The Substance 3D Collection took me around 2.5 months to complete, while also working a full-time job. The houses, foliage, props, and Unreal scene took another 1.5 months. With some feedback on my materials, I believe I spent a total of 4.5 months.

The most challenging aspect was that I wanted to tell a story and wasn't willing to compromise on the scale and size of the project. I definitely cut some corners, and if this were a proper game, most of the assets would have gone through a more thorough workflow. However, since this scene served only to showcase the materials in the series, I didn't need it to exercise any other function.

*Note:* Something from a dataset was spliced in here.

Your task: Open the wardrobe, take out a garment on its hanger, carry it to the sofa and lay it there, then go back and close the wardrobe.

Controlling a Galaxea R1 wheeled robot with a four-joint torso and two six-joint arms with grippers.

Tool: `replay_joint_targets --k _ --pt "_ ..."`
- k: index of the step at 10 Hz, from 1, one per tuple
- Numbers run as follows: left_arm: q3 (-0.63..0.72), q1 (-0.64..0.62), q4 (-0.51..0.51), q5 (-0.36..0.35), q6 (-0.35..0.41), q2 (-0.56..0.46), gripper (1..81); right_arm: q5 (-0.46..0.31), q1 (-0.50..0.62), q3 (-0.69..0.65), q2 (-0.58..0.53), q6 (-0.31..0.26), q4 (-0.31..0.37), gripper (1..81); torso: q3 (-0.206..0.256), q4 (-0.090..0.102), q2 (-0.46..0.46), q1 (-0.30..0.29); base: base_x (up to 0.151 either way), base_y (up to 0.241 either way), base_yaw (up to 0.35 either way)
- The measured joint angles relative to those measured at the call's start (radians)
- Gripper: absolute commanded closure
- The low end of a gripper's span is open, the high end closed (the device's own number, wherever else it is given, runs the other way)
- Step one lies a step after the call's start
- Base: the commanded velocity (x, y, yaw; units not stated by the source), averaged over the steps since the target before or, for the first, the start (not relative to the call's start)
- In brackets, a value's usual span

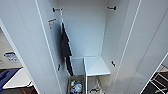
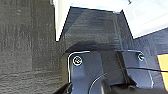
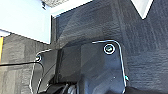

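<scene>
wardrobe [image 1: 85,32] is wide open, both white doors swung out, white shelf low on the right inside

Head near wardrobe [image 1: 85,32]; wrists floorward.

The wardrobe [image 1: 85,30] stands open, its middle clear back to the rear wall. At nine o'clock a dark garment [image 1: 66,48] hangs. At five o'clock a white shelf [image 1: 96,65] juts; at six, a cluttered bin [image 1: 75,86].
</scene>
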Motion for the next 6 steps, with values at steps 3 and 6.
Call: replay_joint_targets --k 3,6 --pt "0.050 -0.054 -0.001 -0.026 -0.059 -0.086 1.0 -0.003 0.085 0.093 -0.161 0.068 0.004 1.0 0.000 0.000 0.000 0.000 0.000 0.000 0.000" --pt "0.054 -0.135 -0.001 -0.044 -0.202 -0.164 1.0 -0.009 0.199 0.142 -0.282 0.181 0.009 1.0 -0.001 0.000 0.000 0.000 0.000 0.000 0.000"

I have to state that this workflow isn't standard and isn't the way we would approach making games in a studio setting. This project only needed to showcase the 10 materials and the assets needed to support them, not the other way around.

Don't be overwhelmed by the fear-mongering online, such as claims that AI is taking artists' jobs and there won’t be any in the future. Yes, there will be a change in how we make things, but that shouldn't discourage you. You can achieve anything you want as long as you put in the effort. Learn the basics, and every new software will simply apply those same principles to a new canvas. Create for the sake of creating, and everything else will follow.